Give the number of lines in the entries below that contain "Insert". Write nothing besides it.
======== Records supplied ========
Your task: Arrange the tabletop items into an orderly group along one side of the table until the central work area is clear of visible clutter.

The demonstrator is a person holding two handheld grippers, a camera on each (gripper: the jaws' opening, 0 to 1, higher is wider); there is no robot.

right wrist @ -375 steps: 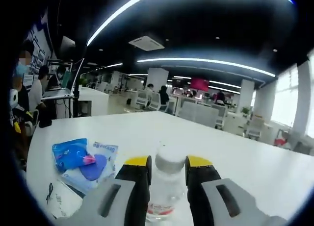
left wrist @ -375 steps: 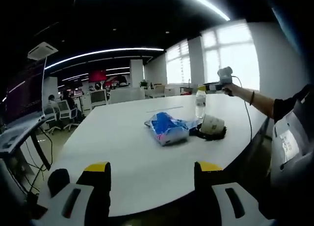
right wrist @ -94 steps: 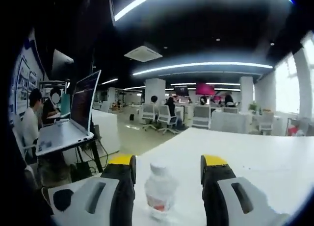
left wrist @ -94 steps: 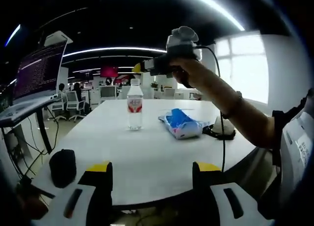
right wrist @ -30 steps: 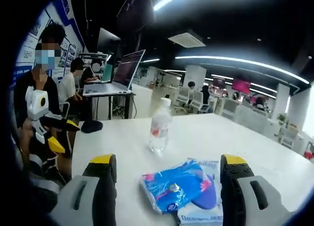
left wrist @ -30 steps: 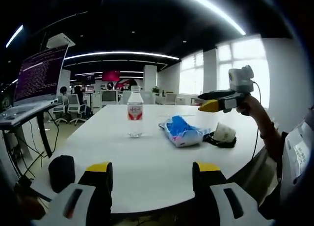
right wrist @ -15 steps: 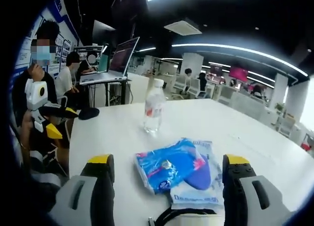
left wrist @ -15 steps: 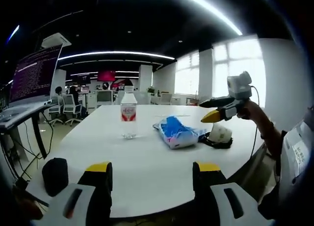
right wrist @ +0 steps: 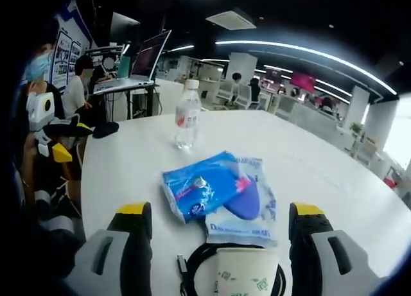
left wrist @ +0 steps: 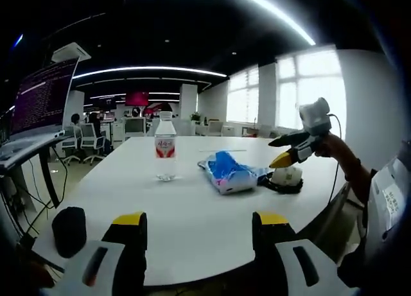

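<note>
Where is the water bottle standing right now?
The water bottle stands upright on the white table, apart from and left of the blue packets in the left gripper view.

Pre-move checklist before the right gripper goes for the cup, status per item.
1. Right gripper open: ok, jaws spread wide with nothing between them.
2. Paper cup lined up: ok, it sits between the jaws, low in the right gripper view.
3. Black cable clear of the cup: not ok, it loops around the cup's base.
4. Blue packets out of the path: ok, they lie beyond the cup.
5. Water bottle upright and apart: ok, it stands well beyond the packets.
6. Left gripper idle: ok, open, at the near edge of the table.
</note>
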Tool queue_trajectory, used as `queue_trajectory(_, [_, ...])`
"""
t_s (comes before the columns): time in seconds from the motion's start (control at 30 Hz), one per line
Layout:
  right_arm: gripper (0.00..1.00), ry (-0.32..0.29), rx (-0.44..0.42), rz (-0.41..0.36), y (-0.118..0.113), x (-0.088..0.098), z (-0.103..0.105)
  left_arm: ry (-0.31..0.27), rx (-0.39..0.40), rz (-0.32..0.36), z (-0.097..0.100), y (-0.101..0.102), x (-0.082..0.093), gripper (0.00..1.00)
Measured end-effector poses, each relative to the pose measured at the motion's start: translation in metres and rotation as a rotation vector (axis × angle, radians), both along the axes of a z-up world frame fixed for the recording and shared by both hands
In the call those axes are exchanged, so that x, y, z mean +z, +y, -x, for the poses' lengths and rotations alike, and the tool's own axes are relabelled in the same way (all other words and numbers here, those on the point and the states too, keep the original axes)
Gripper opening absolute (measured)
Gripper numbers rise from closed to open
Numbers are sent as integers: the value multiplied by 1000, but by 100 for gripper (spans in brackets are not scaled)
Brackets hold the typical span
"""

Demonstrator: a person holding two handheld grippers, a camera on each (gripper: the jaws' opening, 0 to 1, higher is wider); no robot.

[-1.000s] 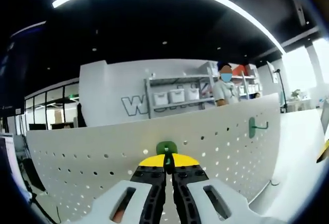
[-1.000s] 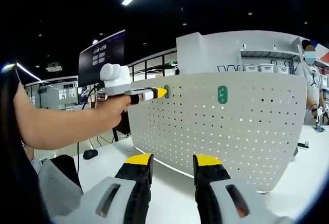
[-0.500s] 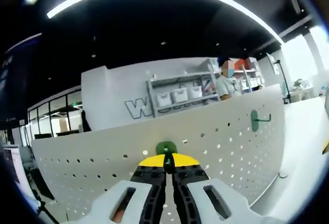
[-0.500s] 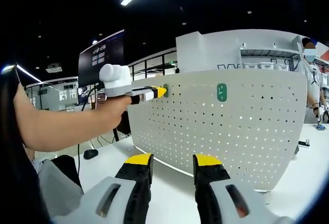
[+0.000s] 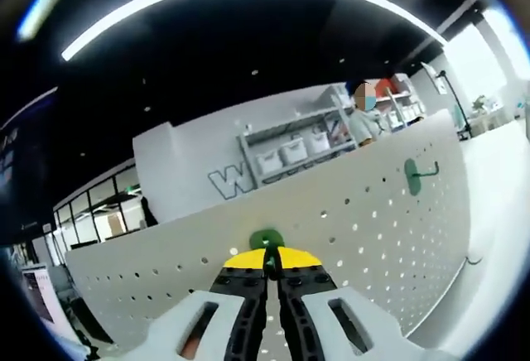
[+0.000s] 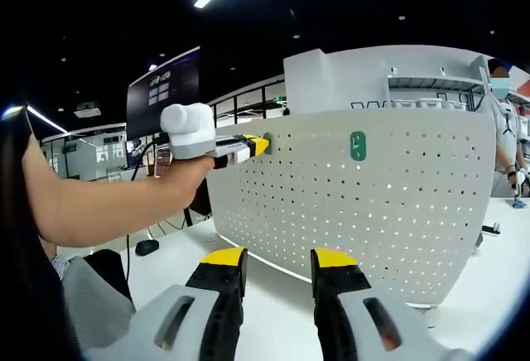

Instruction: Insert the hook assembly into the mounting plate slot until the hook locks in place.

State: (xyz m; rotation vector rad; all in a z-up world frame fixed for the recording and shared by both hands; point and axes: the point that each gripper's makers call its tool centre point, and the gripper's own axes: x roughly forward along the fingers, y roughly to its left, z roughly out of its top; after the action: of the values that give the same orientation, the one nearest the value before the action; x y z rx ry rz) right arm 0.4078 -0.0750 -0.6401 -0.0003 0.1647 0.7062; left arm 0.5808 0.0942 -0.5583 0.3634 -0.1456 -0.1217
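Observation:
A white perforated mounting plate (image 6: 373, 204) stands upright on the table, also seen close up as the mounting plate (image 5: 348, 237). My left gripper (image 5: 267, 259) is shut on a green hook assembly (image 5: 266, 241), pressed against the plate near its top edge. The right gripper view catches that left gripper (image 6: 258, 146) from the side, held by a person's hand (image 6: 178, 180), with the green hook (image 6: 267, 146) at the plate. A second green hook (image 6: 358, 146) is mounted on the plate, also seen as the mounted hook (image 5: 412, 174). My right gripper (image 6: 277, 262) is open, low in front of the plate, holding nothing.
The white table (image 6: 273, 303) runs under the plate. A person's arm (image 6: 91, 208) crosses the left of the right gripper view. Behind the plate stand shelves with bins (image 5: 290, 150) and a person (image 6: 505, 129). A monitor (image 6: 161, 88) hangs at the back left.
The left gripper view has tilted, so the plate's top edge now slopes up to the right. The left gripper stays shut on the green hook at the plate. The right gripper has barely moved.

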Motion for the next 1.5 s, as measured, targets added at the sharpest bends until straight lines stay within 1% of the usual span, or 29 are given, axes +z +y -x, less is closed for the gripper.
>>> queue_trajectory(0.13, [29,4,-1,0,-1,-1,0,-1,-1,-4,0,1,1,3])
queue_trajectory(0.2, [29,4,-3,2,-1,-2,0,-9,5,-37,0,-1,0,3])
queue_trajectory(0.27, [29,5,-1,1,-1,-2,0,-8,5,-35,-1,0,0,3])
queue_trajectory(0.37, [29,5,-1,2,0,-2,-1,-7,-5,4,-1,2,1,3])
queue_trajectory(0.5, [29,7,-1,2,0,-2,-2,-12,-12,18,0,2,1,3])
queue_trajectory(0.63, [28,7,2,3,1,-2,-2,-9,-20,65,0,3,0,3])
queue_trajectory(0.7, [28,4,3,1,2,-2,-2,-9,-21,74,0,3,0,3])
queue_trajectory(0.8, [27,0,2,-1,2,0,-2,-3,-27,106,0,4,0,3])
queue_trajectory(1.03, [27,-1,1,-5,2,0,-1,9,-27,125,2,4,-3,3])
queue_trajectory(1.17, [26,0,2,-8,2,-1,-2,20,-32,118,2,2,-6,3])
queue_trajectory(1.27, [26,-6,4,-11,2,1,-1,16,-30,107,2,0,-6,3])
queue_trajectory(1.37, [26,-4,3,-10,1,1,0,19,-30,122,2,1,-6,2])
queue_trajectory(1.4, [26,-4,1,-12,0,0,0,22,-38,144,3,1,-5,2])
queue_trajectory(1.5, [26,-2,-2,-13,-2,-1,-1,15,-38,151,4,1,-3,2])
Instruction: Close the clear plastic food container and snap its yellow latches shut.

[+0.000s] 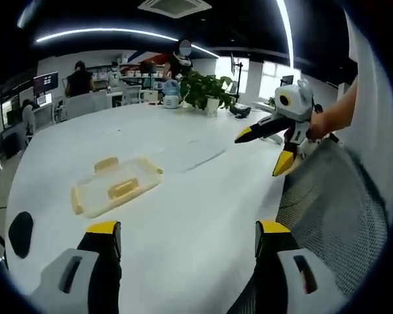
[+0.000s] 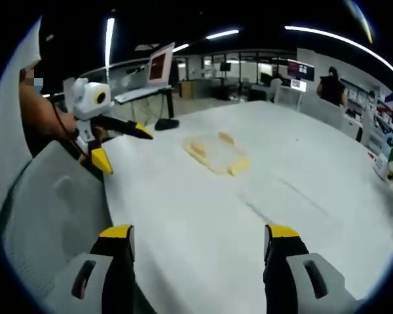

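The clear plastic food container with yellow latches point(image 1: 115, 185) point(image 2: 217, 153) lay on the white table point(image 1: 203, 196) at 11 o'clock of the left gripper point(image 1: 187, 239). The left gripper and the right gripper point(image 2: 200, 242) both had jaws spread, gripping nothing.

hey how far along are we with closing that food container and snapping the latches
Little looks done. The clear plastic food container with yellow latches lies flat on the white table, apart from both grippers; whether its latches are snapped is too blurred to tell. The left gripper and right gripper are open and empty. Reaching, closing and latching remain.

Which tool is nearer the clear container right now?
Left, slightly. Left tool hangs open just short of the container; right tool, also open, sits farther back across the table.
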A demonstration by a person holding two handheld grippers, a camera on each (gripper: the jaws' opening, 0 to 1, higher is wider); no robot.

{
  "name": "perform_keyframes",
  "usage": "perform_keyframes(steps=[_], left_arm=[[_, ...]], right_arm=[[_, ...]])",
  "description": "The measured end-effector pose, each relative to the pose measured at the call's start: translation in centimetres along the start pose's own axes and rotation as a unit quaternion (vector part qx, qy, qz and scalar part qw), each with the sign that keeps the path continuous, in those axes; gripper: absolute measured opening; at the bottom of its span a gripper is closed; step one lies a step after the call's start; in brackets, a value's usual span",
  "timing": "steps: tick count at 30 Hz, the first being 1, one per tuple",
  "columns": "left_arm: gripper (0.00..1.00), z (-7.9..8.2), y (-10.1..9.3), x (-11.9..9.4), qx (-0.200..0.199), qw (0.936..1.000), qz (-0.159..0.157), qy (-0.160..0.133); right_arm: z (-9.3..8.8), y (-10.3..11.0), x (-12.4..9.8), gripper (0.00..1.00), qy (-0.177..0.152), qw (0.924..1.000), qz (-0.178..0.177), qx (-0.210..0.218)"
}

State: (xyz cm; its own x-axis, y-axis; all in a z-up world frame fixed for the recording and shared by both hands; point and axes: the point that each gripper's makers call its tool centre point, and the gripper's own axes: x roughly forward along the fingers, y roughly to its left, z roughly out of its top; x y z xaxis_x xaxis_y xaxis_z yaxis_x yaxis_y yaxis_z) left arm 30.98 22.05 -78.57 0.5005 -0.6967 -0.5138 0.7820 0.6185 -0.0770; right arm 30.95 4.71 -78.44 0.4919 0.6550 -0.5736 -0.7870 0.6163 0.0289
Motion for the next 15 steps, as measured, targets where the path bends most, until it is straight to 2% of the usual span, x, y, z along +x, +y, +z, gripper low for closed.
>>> perform_keyframes(steps=[15], left_arm=[[0.84, -0.7, 1.2, 1.0, -0.013, 0.9999, 0.002, 0.007]], right_arm=[[0.7, -0.6, 1.8, 0.82, 0.005, 0.9998, 0.017, -0.012]])
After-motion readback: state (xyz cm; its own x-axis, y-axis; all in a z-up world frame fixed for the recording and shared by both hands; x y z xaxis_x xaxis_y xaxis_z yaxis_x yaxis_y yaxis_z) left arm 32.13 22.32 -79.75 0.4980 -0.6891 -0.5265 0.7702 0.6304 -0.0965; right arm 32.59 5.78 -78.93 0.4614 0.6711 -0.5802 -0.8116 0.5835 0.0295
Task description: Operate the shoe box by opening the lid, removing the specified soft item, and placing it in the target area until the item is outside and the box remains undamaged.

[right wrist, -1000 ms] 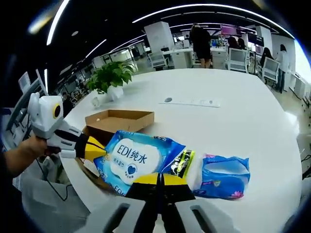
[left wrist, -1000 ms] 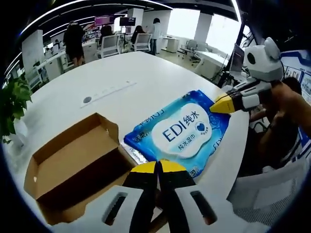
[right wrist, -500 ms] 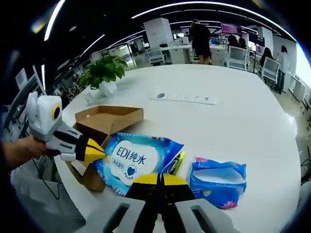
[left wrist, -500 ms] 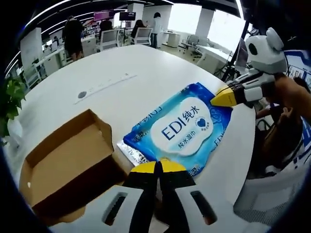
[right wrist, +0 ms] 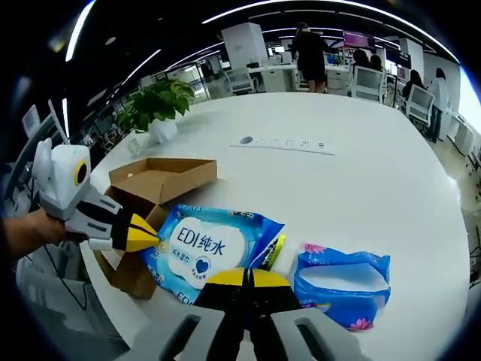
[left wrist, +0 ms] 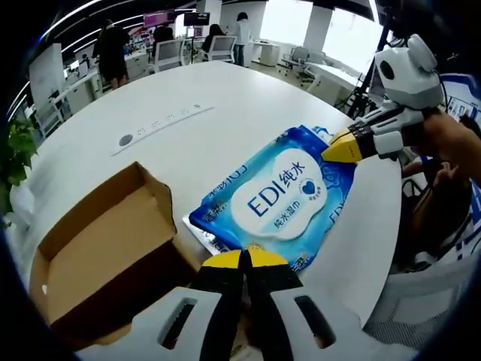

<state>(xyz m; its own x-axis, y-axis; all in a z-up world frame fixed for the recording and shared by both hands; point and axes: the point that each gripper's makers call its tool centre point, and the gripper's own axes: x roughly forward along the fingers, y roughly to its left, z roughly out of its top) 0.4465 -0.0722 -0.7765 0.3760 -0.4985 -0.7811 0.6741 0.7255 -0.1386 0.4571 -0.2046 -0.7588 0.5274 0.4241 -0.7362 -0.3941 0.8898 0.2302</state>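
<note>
Open office behind, desks, chairs, people standing far off; big white round table (right wrist: pixel 391 180) takes the foreground. Cardboard box (left wrist: pixel 105 248) sits open on it, lid off (inside looks bare), potted plant (right wrist: pixel 159 113) beyond it near the table edge. Blue wet-wipes pack (left wrist: pixel 279 197) is out of the box, held just beside it between both grippers: left gripper (left wrist: pixel 244 259) jaws pressed together on its near edge, right gripper (right wrist: pixel 246 277) jaws pinched on the opposite edge. Smaller blue tissue pack (right wrist: pixel 342 280) lies just beside the wipes. Power strip (right wrist: pixel 284 144) flat mid-table.
</note>
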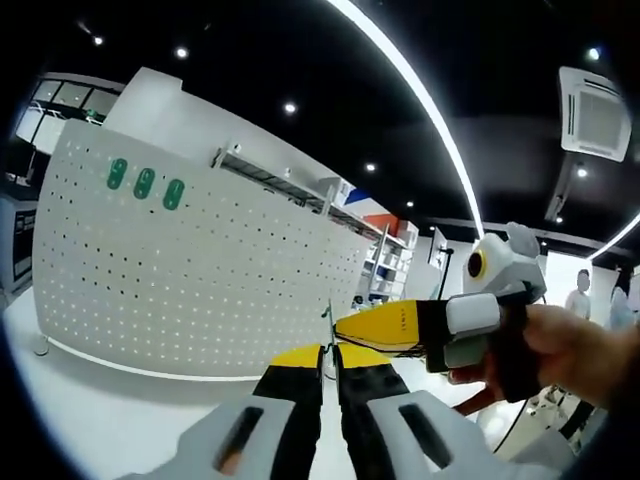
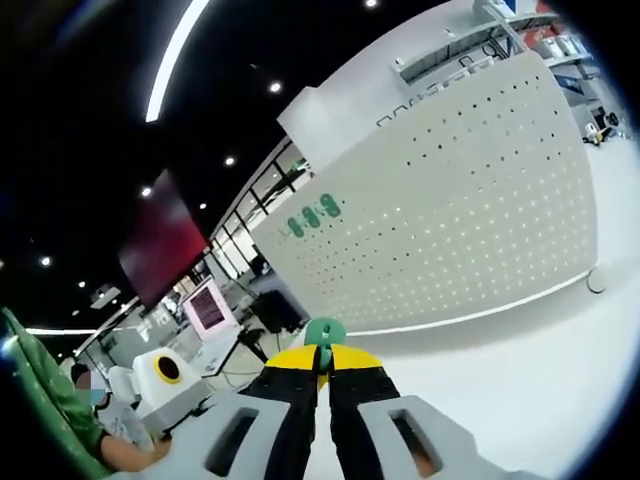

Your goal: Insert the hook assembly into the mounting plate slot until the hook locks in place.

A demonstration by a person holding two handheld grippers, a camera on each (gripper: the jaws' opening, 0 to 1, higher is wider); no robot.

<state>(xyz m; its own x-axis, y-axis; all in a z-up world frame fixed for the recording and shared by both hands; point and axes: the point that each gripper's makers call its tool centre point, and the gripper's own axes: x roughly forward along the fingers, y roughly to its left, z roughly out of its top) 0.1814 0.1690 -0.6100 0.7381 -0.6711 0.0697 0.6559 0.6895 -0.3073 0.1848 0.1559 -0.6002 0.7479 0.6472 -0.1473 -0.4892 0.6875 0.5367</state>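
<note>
Far from the white board (image 2: 440, 220), the right tool (image 2: 322, 372) pinches a green hook (image 2: 324, 333); left tool (image 1: 328, 362) is together; pushing in remains.

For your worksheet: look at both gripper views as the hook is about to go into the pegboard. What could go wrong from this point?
1. The right gripper pinches the green hook only by its edge; it could twist or slip when pressed into the pegboard.
2. The holes are many and alike, so the hook may miss the row beside the three green hooks already mounted.
3. The left gripper sits close to the right gripper; they could bump.
</note>
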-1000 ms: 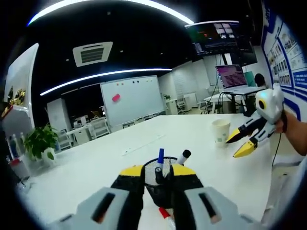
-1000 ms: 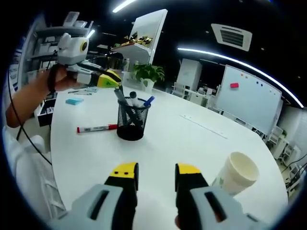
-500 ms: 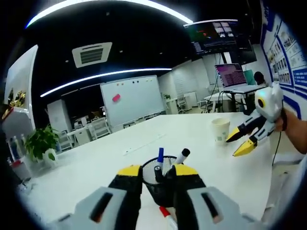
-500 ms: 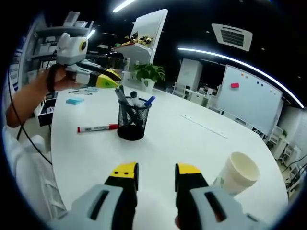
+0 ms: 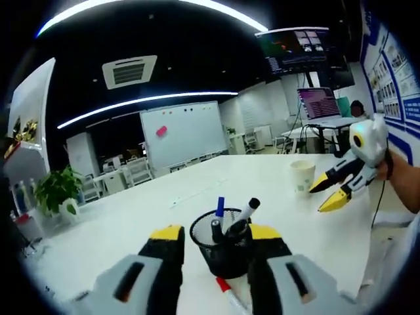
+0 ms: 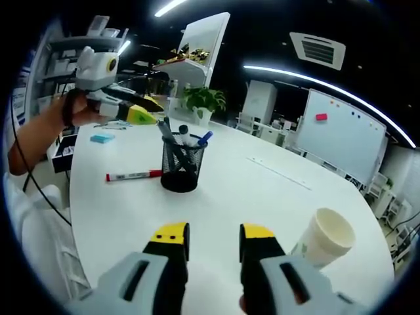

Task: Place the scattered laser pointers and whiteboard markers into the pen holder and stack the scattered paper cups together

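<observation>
One red marker [image 6: 132,176] flat, lengthwise beside holder [image 6: 179,168].

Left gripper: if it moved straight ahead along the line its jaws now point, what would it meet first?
Most likely the black mesh pen holder: in the left gripper view it stands on the white table directly between and just beyond the open jaws of the left gripper. Depth is hard to judge; the gripper may be slightly above it.

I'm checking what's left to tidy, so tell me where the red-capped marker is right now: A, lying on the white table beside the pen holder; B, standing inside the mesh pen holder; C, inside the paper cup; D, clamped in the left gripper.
A: in the right gripper view the red-capped marker lies flat on the white table, just beside the black mesh pen holder, touching neither gripper.
</observation>
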Demonstrator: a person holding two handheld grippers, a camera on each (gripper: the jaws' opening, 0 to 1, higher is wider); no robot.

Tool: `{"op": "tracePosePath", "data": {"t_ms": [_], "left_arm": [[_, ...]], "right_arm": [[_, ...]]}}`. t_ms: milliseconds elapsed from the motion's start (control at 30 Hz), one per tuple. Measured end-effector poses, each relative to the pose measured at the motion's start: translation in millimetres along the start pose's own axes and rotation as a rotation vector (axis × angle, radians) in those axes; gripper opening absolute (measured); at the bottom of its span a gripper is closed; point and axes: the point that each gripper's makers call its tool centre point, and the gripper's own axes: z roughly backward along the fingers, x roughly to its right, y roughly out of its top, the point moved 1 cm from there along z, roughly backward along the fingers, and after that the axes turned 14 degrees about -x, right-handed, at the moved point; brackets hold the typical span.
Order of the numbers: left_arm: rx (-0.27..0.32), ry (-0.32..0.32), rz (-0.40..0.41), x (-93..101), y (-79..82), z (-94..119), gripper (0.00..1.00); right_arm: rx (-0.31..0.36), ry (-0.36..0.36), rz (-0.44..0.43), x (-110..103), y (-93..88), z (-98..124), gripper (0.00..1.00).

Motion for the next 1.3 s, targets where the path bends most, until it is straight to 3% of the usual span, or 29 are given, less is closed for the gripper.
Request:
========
§ Finished task: 2